Is it possible to set MaxConcurrentJobs for workers programmatically? I looked around and didn't spot how. Thanks!
Thanks also for pointing out that it's possible to specify an IWorkerRef explicitly, I hadn't played with that as yet.
Re IWorkerRef - am I right in thinking that if the Worker specified is dead or exiting or stopped, then the work will still get scheduled elsewhere?
No, jobs with affinity will either execute in given worker (if worker dies and restarts then the given FaultPolicy will be applied, job might retry, etc.). If the worker is stopped we have decided to raise a FaultException
.
Note that the later case is not currently implemented, but that's our plan. It might be useful to give some tolerance on this, e.g. some kind of policy if executing with affinity fails, do we want to retry on any other machine or a FaultException is good.
For 0.6.1-alpha the process start time is now steady, which is great
@krontogiannis, above you outlined the 6 steps for process creation.
The submit process step
- Creates a process record in table store.
- Creates a cancellation token in table store.
- Creates a result cell in table store.
- Serializes the workflow.
- Uploads workflow in blob.
- Posts a message in service bus.
I wonder, can the "CreateProcess" call return before all the steps 1-6 have completed, i.e. could the remaining steps be run asynchronously and concurrently on the local machine?
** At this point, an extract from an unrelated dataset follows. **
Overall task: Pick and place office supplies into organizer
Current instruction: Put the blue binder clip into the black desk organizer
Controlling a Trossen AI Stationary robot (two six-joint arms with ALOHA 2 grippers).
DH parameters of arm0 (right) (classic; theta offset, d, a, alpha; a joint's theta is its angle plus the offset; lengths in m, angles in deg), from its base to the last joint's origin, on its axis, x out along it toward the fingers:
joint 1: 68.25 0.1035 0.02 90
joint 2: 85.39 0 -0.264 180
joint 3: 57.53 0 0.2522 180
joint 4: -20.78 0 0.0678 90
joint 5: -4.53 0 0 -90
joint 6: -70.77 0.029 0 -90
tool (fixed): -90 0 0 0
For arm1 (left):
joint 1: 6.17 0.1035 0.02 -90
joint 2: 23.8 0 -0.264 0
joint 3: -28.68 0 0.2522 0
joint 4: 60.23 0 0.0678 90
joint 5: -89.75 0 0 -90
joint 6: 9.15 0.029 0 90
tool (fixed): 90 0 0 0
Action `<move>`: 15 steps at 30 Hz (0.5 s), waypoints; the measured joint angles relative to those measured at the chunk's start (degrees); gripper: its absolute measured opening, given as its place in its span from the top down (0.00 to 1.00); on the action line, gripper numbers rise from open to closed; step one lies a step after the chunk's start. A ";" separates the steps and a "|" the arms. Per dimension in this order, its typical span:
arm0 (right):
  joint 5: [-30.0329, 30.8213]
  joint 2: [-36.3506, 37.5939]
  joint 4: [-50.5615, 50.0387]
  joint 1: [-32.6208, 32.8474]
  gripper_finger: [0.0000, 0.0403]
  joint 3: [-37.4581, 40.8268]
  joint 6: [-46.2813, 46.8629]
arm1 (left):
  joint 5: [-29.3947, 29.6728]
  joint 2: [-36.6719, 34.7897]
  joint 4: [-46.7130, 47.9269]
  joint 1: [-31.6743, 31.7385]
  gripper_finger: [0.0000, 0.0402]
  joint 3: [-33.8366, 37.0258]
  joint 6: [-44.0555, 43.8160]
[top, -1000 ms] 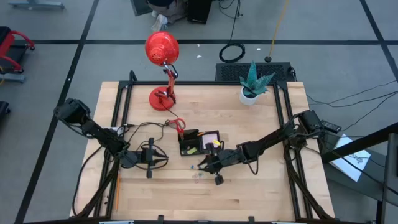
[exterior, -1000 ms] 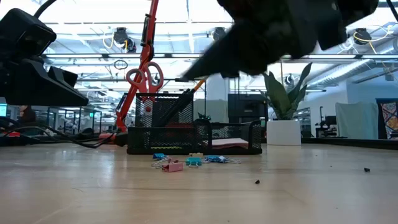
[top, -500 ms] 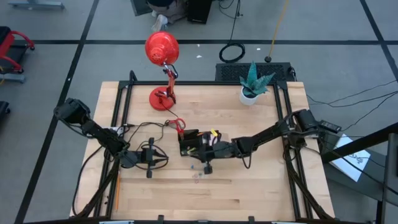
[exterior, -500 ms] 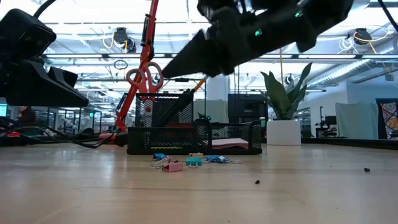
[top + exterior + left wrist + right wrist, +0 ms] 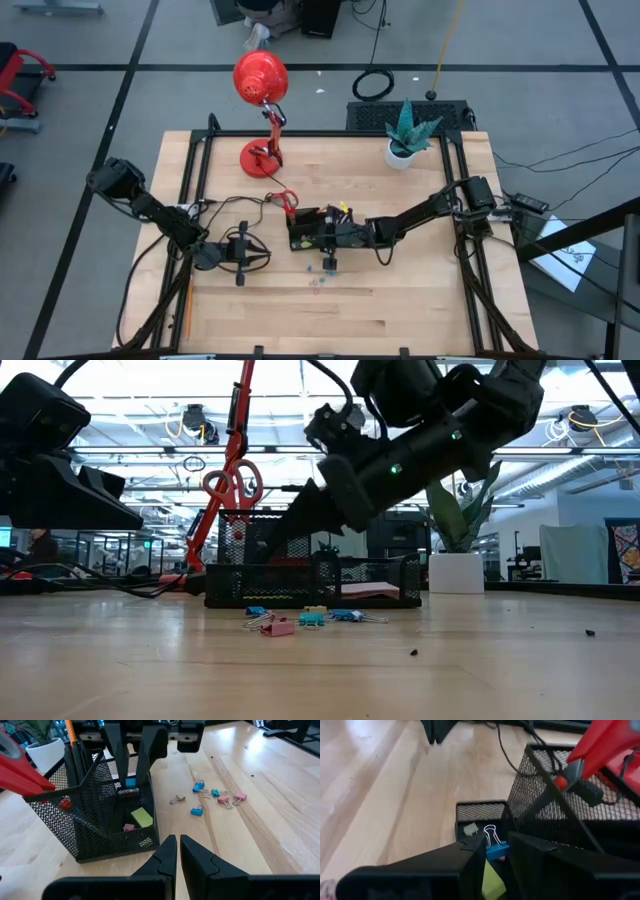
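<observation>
The black mesh organizer stands mid-table, with red-handled scissors upright in its tall cup and a yellow-green piece in a low compartment. My right gripper reaches in from the table's right and is shut on a small blue clip over that low compartment. More small clips lie loose on the wood in front of the organizer. My left gripper waits shut, with nothing in it, to the organizer's left, near the table. My right gripper pinches the blue clip's body between its two fingertips. The clip's wire loops stick out forward past the tips. The fingers slant down from the table's right side. The clip is lifted clear, just above the organizer's low compartment.
A red desk lamp stands at the far left of the table, and a white plant pot at the far right. Cables trail by the left arm. Bare wood lies near the front edge.
My right gripper, still shut on the blue clip, has moved from above the loose clips toward the table's far edge and left. It has sunk and rolled slightly and now stands over the organizer.
</observation>
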 joint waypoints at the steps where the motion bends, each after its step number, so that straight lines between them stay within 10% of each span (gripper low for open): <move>1: 0.17 -0.01 -0.31 0.00 0.83 0.00 -0.05 | 0.00 0.00 -0.02 0.00 0.92 0.00 0.05; 15: 1.48 0.05 -1.08 0.04 0.82 0.00 0.68 | -0.02 0.00 -0.01 0.00 0.92 0.00 -0.24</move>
Or is it somehow logically necessary to actually make the process manifest in the Azure storage before the Process object is returned to the user?
Speaking of which, is the MBrace job-creation-and-management API expected to be thread safe - could I fire off CreateProcess calls as background operations?
Also - appreciate this might already be the case - can any of those steps be parallelised e.g. writes to table storage? Also I suspect that the serialization and upload is probably the biggest cost here.
I'd say it's all network costs - in the example below FSI.EXE on my local machine runs at 3% CPU.
let ps =
[let time = ref System.DateTime.Now.TimeOfDay
for i in 0 .. 10000 ->
let newTime = System.DateTime.Now.TimeOfDay
printfn "starting %d, diff = %A" i (newTime - time.Value)
time := newTime
cloud { return System.DateTime.Now }
|> cluster.CreateProcess ]
Closing this as its an old discussion
This is to start a discussion about the perf of process creation. I'd like to understand what the limiting factor is - is it response time from writing to Azure? Or network download speed? Size of uploaded data + code? Or performance of Vagabond?
The script I am using is this - starting 100 processes one by one. When run from my laptop over mediocre WiFi it takes ~20seconds to start each process. Data centre is West Europe.